Tuesday 24 August 2010

that's how slamming they cook at margot

junot diaz's incredible loose-flowing piece for gourmet magazine about the best dominican food in NYC has got me salivating.

But if you want to see the real El Malecon, visit after midnight. When everyone is returning from a dance, a party, a drive, a long stretch of work. Past midnight is when you will see the community best. When all the impediments fall away and the X-ray of who we are is almost perfect. And yes, no matter what, order the vaunted rotisserie chicken. Sometimes you’ll catch a bad bird and it will be dry—well, my friends, dust off the middle-school Spanish and send it back for another.
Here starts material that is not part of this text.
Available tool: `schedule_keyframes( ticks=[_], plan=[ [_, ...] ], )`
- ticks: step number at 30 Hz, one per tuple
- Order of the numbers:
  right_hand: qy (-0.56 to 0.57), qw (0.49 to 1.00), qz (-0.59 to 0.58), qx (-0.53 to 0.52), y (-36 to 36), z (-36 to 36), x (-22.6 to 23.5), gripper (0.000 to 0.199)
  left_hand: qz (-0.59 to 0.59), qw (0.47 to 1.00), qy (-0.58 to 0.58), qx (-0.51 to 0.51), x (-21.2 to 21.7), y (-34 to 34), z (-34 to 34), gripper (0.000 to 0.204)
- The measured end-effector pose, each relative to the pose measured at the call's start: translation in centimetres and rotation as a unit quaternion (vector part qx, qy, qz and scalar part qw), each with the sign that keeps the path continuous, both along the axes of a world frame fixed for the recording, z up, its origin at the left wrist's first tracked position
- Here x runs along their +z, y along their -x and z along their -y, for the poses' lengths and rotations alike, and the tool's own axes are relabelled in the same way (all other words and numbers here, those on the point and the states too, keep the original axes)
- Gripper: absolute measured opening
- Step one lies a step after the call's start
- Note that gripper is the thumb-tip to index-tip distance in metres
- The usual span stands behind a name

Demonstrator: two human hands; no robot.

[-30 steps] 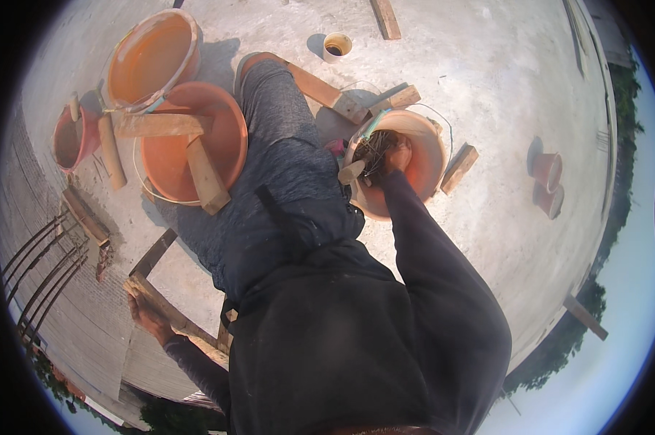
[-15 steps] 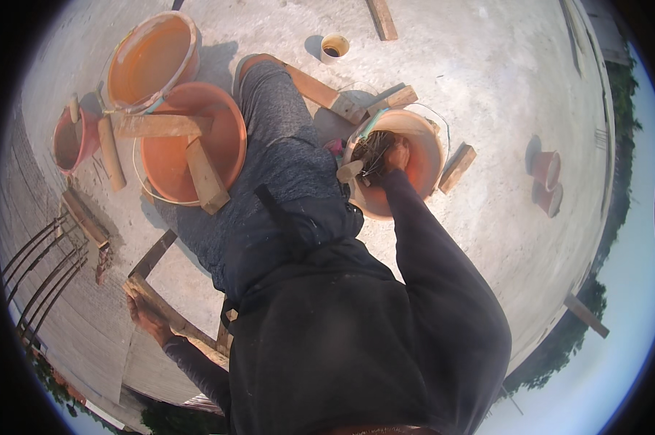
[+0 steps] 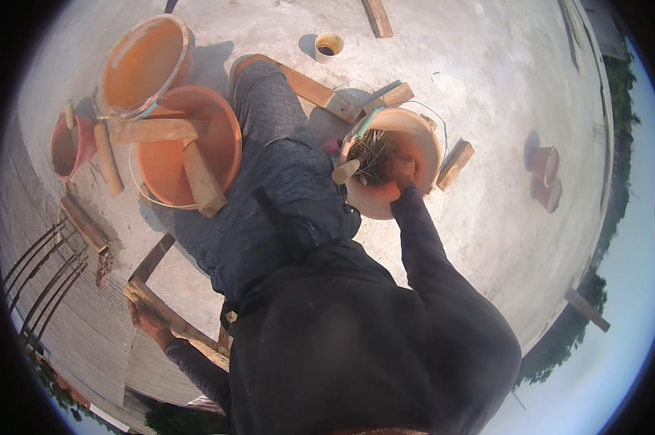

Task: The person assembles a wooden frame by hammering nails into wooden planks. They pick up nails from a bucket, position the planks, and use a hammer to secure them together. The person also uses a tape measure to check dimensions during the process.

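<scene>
My right hand [image 3: 402, 172] reaches down into an orange bucket [image 3: 423, 141], against its right inner side, with its fingertips too blurred to read. Beside the hand lies a tangle of thin, dark, wire-like pieces [image 3: 371, 152]. A rounded wooden handle [image 3: 345, 172] juts over the bucket's left rim. Low on the left, my left hand [image 3: 150, 322] is closed around the end of a wooden board [image 3: 166, 308], part of an angled wooden frame beside my hip.
Two more orange buckets, one upright [image 3: 144, 61] and one with wood pieces across it [image 3: 222, 145], stand left of my leg. Rebar ends [image 3: 48, 279] stick up at the far left. A small cup [image 3: 329, 48] and a wood block [image 3: 455, 165] sit on the concrete.
My right hand has shifted right and down within the bucket, away from the wire-like tangle. The left hand stays on the board. The whole view has moved slightly.
</scene>
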State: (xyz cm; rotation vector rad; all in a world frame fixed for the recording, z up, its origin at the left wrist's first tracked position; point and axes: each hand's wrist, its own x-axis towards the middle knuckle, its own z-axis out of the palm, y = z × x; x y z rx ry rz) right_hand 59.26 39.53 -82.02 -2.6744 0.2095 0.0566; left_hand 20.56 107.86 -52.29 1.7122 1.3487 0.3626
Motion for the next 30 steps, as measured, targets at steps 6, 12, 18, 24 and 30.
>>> schedule_keyframes(
  ticks=[6, 12, 18, 24, 30],
  plan=[
    [-0.003, 1.0, -0.017, -0.005, 0.8, 0.1, 0.6, 0.041, -0.027, 0.989, -0.1, -0.106, -1.6, 2.9, -1.6, 0.062],
    [0.006, 0.999, -0.029, -0.013, 1.3, 0.4, 0.9, 0.04, -0.071, 0.961, -0.187, -0.19, -2.2, 4.2, -2.3, 0.063],
    [-0.001, 0.999, -0.052, -0.007, 1.4, 0.9, 1.1, 0.039, -0.111, 0.96, -0.181, -0.182, -0.8, 3.1, -0.8, 0.058],
    [-0.043, 0.997, -0.056, -0.012, 0.4, -0.1, 1.3, 0.038, -0.087, 0.972, -0.16, -0.15, -0.9, 2.5, -0.8, 0.055],
    [-0.377, 0.912, -0.147, -0.076, -0.3, -0.5, 7.5, 0.037, 0.024, 0.996, 0.007, 0.085, -3.5, 3.3, -2.7, 0.045]
  ],
)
The juicy ones are worth enduring the rolled eyes of the servers and your inability to conjugate querer properly; the juicy ones, you see, are divine.
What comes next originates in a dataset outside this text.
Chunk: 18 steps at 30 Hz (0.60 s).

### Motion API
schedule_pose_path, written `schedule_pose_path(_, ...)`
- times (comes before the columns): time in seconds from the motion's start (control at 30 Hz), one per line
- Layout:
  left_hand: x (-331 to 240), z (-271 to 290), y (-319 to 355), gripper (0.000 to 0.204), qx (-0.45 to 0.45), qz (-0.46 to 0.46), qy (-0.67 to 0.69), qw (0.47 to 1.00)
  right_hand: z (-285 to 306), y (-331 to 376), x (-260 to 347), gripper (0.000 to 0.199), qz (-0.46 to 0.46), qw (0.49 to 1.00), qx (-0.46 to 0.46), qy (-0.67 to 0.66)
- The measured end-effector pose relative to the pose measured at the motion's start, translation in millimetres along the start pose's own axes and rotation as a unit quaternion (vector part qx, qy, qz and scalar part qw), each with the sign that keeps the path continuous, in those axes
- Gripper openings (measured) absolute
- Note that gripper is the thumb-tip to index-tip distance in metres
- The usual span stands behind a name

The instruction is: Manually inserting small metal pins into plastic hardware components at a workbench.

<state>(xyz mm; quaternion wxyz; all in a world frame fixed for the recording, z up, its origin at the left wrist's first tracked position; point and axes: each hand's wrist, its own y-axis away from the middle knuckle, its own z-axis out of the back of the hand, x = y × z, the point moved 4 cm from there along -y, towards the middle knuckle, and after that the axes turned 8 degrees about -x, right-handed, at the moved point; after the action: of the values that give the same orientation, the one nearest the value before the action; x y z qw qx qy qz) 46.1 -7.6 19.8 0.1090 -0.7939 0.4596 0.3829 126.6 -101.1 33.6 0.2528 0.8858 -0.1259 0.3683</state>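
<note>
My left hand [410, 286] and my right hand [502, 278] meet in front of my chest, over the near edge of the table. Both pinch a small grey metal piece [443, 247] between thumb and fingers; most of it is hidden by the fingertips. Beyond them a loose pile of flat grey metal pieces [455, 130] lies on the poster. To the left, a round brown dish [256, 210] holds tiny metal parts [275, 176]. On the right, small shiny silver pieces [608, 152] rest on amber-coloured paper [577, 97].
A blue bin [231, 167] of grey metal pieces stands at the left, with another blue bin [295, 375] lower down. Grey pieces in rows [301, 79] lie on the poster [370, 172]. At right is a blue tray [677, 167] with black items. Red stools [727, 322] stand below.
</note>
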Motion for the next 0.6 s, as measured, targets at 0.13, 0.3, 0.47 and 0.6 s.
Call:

the names of the dishes themselves are enough: alcapurria, friquitaqui, majarete.

mind you, it's hard to eat badly in the big apple. as diaz himself puts it, "If you’re in upper Manhattan and can’t score a decent taste of Dominican cooking, either you’re trying real hard to screw up, or something’s very wrong with your luck."


for my greenbacks, the best food i've eaten in new york is at la esquina's diner-style van - the pescado a las brasas tacos were gorgeously zingy, fresh, and charcoal-y, smothered in green tabasco sauce. i ate it with salsa running down my arms and a lunatic grin on my face. incidentally, i was sporting a similarly lunatic grin a few hours later after a baker's dozen margaritas downstairs at their secret bar.
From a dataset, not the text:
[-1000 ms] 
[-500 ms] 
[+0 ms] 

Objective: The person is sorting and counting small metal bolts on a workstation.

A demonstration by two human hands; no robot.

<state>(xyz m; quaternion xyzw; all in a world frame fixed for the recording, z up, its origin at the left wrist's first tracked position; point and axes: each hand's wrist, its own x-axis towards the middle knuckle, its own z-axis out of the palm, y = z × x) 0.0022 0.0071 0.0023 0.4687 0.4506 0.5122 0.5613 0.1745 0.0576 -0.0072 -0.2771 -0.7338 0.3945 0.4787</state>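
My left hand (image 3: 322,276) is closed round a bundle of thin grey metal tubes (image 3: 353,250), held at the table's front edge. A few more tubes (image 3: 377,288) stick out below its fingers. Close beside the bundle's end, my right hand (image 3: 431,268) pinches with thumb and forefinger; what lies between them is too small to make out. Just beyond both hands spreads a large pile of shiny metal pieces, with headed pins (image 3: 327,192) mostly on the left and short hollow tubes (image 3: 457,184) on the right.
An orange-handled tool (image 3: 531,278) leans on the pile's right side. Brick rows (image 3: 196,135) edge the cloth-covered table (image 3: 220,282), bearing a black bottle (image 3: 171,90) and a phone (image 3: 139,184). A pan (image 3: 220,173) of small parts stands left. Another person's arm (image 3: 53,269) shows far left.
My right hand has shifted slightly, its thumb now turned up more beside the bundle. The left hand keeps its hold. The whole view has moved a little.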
freemans was the cat's pyjamas, too, if a little too model-y for my appetite. kind of hard to knock off a whole bowl of luscious mac and cheese while surrounded by people whose last meal was a cigarette, but still.


the union square coffee shop is an institution, and i can't pass the first 6 hours in new york without stopping in for shoestring fries and beers, at least, although you'll be rewarded for more adventurous ordering, too.

we had amazing food at il buco, too, if twiddly italian is your thing (and it is verily mine) - i ate pulpo a la plancha and had to refrain from plate-licking because of the rather more well-behaved clientele it attracts. i think from memory they also humoured me sending back about 3 bottles of wine, so they get extra points. for more down-to-earth italian grub, you can't go past lombardi's - it's touristy, mio dio, but it was recommended to me by an italian-american born-and-bred new yorker so dispute her claim that it's new york's best pizza at your peril.

for beers, boisterous behaviour, and sturdily executed food, stop into fanelli's. you'll think you're just popping in until you leave 12 hours later, happily sozzled, giggling, and having accidentally befriended a clutch of locals.


this time around though, all the eating out planets aligned for me at marlow & sons. i couldn't say, hand on heart, that it was the best food in new york (brooklyn, in this case) but the food was delicious, the wine was beautiful, the place feels like a tiny secret, and i spent one of those golden afternoons there that you find yourself grasping to recall on grey days when your shoes are wet and everything feels wonky.

but ignore everything i've said here, because the true joy of being in new york is finding your own favourite corners, your own favourite friquitaqui, your own unexpected golden afternoons. take as big a bite as you can.